**Work order:**
Leaving out pictures, output exactly the lines below from the one that has "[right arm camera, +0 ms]" through the one that has "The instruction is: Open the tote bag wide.", and nothing else.

━━━

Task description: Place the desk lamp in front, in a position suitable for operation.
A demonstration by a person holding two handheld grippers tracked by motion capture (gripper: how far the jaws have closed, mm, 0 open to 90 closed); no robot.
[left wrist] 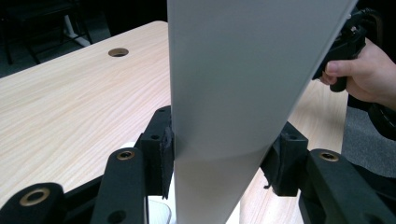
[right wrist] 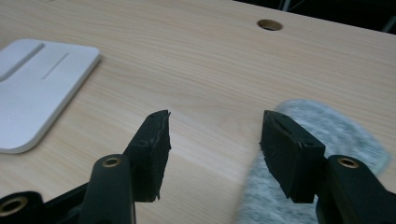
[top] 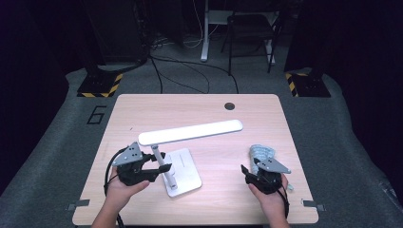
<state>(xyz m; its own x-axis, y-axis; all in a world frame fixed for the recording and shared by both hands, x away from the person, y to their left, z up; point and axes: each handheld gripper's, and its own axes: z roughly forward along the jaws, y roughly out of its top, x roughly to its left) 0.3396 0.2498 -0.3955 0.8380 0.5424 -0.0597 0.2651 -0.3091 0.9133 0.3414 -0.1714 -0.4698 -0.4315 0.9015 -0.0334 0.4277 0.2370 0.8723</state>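
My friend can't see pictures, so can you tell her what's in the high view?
On a light wooden table, a person's left gripper clamps the arm of a white desk lamp. The right gripper is open beside a grey cloth, with nothing between its jaws.

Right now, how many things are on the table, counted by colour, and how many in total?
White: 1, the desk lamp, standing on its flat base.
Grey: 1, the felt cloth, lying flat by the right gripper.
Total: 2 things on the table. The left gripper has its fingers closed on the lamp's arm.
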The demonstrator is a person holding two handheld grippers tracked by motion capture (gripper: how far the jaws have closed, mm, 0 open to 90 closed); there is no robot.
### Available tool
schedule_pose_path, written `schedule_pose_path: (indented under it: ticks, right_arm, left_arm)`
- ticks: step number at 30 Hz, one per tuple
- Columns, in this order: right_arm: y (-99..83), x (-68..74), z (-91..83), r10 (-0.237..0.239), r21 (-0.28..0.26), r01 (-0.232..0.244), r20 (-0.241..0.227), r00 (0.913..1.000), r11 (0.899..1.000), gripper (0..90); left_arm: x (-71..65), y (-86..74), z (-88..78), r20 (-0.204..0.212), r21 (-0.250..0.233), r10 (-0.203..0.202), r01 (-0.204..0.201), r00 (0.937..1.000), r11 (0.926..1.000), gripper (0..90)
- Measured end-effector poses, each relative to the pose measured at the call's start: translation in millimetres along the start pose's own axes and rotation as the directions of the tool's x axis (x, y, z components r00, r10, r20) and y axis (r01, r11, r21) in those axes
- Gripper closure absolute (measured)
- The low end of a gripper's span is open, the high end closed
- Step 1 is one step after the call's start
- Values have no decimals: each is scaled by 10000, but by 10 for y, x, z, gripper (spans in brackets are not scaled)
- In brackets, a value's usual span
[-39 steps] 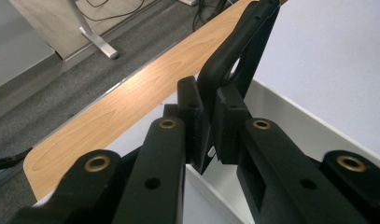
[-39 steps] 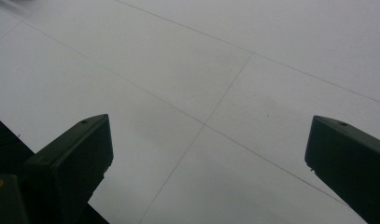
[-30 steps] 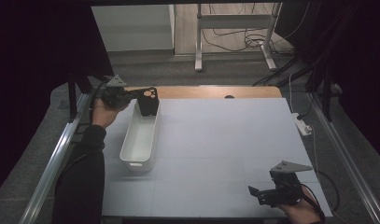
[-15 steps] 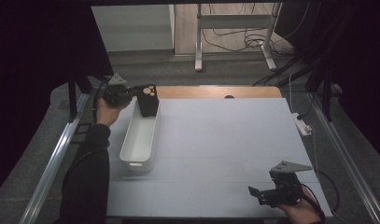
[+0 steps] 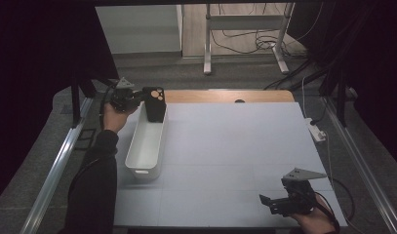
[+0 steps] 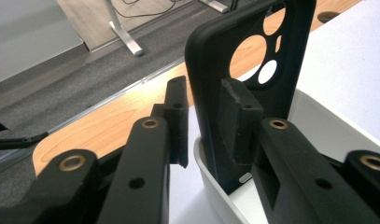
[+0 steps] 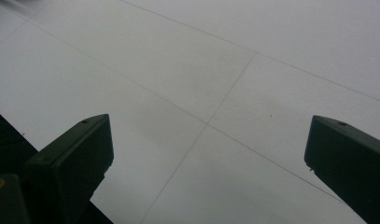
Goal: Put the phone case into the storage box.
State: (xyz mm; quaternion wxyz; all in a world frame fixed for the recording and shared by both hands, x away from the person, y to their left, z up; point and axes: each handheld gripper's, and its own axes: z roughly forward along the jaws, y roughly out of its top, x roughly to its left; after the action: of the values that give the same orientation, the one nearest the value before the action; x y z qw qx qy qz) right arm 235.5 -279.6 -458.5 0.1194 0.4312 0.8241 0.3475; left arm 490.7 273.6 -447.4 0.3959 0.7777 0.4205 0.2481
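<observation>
A black phone case (image 5: pixel 155 101) with round camera cut-outs stands upright in the far end of a long white bin (image 5: pixel 137 146) at the table's left. My left gripper (image 5: pixel 145 97) reaches it from the left and its jaws have just been opening. In the left gripper view the case (image 6: pixel 211 65) is between the jaws of the left gripper (image 6: pixel 207 109). One pad (image 6: pixel 178 116) stands clear of it and the other pad (image 6: pixel 239 116) lies against its inner face, above the bin's rim (image 6: pixel 211 182). My right gripper (image 5: pixel 267 201) rests open at the near right, and the right gripper (image 7: pixel 207 130) has only bare table between its fingers.
A pale mat (image 5: pixel 235 146) covers the table, with a wooden strip (image 5: pixel 220 96) along the far edge. A white power strip (image 5: pixel 316 130) lies at the right edge. Metal rails run down both sides, and a stand with cables is on the floor beyond.
The left gripper's jaws have parted slightly around the phone case, which stays upright in the bin's far end. The right hand has not moved.
</observation>
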Motion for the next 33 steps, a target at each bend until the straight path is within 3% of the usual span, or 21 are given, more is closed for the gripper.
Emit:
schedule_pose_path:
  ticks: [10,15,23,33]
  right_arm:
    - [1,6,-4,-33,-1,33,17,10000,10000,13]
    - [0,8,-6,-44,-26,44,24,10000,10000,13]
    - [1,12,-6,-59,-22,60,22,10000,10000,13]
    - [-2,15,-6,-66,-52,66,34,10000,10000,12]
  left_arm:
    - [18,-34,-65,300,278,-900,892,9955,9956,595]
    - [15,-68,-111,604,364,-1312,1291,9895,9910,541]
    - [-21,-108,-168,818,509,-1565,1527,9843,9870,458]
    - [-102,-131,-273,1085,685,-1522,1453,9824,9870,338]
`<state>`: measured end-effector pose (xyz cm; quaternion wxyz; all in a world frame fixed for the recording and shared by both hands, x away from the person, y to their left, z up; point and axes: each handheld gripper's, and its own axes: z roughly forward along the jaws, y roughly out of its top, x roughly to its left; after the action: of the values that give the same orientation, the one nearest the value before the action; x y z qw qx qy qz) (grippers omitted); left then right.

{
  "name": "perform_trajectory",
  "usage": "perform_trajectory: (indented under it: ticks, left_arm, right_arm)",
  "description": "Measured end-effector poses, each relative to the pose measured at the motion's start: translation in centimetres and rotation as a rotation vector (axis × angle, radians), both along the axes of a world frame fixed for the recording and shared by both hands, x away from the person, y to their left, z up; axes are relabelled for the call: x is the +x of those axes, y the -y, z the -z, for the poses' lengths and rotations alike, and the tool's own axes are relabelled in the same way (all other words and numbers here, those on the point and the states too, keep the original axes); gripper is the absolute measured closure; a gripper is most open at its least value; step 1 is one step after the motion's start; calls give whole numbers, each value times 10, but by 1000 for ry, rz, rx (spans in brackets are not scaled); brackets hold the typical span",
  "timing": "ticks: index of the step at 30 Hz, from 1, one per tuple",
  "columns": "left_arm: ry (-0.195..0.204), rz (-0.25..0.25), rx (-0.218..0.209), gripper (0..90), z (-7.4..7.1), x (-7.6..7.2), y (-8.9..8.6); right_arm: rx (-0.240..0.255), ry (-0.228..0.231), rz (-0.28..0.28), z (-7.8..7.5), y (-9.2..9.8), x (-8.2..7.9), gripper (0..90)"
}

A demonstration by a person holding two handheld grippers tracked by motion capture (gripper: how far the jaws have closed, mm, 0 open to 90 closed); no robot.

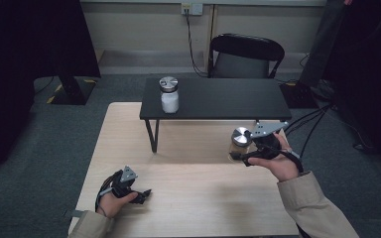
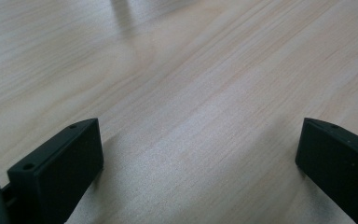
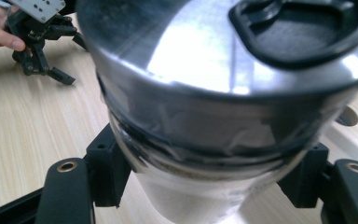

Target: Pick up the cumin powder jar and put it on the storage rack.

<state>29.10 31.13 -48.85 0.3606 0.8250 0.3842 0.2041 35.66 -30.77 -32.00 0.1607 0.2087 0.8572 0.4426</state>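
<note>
Right tongs (image 1: 238, 156) clamp a glass jar with a round steel lid (image 1: 240, 138), right of centre on the pale wooden table (image 1: 188, 198).
Glass looks smooth and breakable; the hold sits just under the lid. Left tongs (image 1: 145, 194), lower left, rest spread and empty. A second white-filled jar (image 1: 169, 94) stands on the low black shelf (image 1: 218, 99) above.

Dim room; glare on the blurred steel lid (image 3: 200, 51).

Grey carpet (image 1: 39, 144), black chair (image 1: 245, 54), pale wall (image 1: 144, 25).
</note>
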Motion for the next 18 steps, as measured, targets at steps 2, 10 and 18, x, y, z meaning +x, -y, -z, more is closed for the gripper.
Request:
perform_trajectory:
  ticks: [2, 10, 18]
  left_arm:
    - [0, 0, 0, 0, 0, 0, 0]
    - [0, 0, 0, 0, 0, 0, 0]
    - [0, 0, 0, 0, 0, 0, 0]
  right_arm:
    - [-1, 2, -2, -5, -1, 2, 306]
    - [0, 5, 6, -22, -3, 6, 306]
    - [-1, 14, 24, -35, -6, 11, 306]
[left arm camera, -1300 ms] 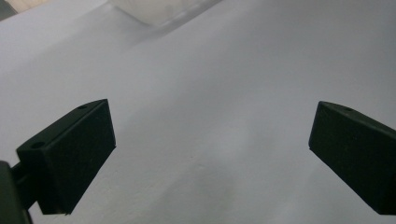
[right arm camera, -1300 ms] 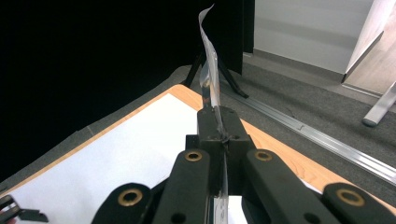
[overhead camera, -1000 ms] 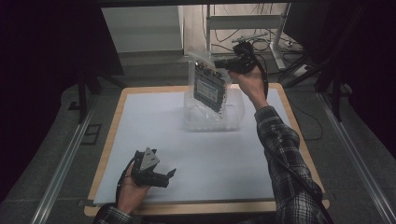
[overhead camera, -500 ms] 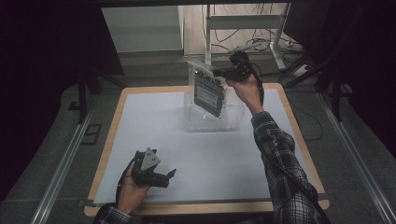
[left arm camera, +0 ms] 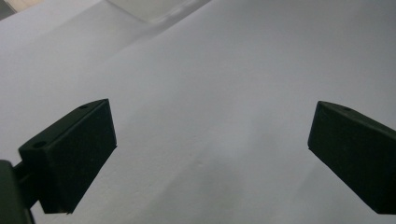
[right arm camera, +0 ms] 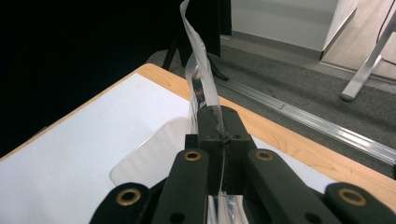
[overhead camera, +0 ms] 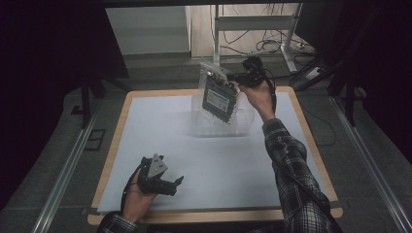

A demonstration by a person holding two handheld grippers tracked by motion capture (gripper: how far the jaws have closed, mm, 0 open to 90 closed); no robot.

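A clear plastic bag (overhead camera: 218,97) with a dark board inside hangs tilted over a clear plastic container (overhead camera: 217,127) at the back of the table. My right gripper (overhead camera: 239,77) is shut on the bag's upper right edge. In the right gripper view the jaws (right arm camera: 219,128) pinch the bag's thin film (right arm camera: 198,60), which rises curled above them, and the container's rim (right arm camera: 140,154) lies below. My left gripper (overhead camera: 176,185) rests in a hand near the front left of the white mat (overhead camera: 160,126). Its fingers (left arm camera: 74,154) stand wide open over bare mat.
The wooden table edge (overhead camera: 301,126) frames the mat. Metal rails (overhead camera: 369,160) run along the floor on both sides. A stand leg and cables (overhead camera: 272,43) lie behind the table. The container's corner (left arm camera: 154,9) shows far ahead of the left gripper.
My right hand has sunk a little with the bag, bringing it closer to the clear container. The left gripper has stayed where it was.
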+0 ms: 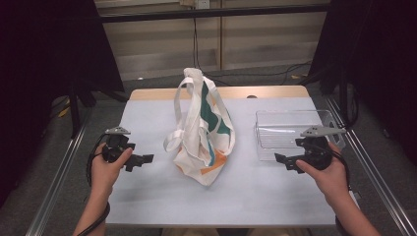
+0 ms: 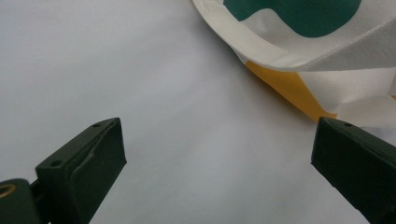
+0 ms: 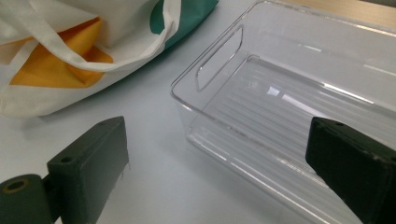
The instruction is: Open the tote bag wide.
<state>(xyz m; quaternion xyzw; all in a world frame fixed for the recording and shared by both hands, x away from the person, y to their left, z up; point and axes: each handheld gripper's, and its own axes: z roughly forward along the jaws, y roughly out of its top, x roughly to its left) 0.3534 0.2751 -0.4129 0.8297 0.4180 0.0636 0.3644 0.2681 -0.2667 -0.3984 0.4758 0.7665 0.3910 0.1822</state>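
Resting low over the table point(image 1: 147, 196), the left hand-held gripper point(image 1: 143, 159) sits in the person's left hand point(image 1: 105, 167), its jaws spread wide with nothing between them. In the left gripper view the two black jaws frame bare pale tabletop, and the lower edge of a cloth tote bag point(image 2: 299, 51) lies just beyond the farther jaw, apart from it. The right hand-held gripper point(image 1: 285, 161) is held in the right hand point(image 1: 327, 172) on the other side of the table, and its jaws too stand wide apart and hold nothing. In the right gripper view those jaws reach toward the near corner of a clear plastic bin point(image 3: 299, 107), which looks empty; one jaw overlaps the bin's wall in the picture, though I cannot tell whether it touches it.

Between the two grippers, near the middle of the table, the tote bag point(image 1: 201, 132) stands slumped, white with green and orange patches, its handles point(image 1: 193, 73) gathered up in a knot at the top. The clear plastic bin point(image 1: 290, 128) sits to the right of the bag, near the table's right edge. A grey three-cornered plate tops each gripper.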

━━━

**Reply:**
[right arm camera, +0 ms] 
[overhead camera, +0 ms] 

A demonstration by a person holding two handheld grippers tracked by motion capture (gripper: how far the jaws have closed, mm, 0 open to 90 closed); no robot.

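A clear plastic bag (overhead camera: 218,97) with a dark board inside hangs tilted over a clear plastic container (overhead camera: 217,127) at the back of the table. My right gripper (overhead camera: 239,77) is shut on the bag's upper right edge. In the right gripper view the jaws (right arm camera: 219,128) pinch the bag's thin film (right arm camera: 198,60), which rises curled above them, and the container's rim (right arm camera: 140,154) lies below. My left gripper (overhead camera: 176,185) rests in a hand near the front left of the white mat (overhead camera: 160,126). Its fingers (left arm camera: 74,154) stand wide open over bare mat.
The wooden table edge (overhead camera: 301,126) frames the mat. Metal rails (overhead camera: 369,160) run along the floor on both sides. A stand leg and cables (overhead camera: 272,43) lie behind the table. The container's corner (left arm camera: 154,9) shows far ahead of the left gripper.
My right hand has sunk a little with the bag, bringing it closer to the clear container. The left gripper has stayed where it was.
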+0 ms: 
+0 ms: 
+0 ms: 
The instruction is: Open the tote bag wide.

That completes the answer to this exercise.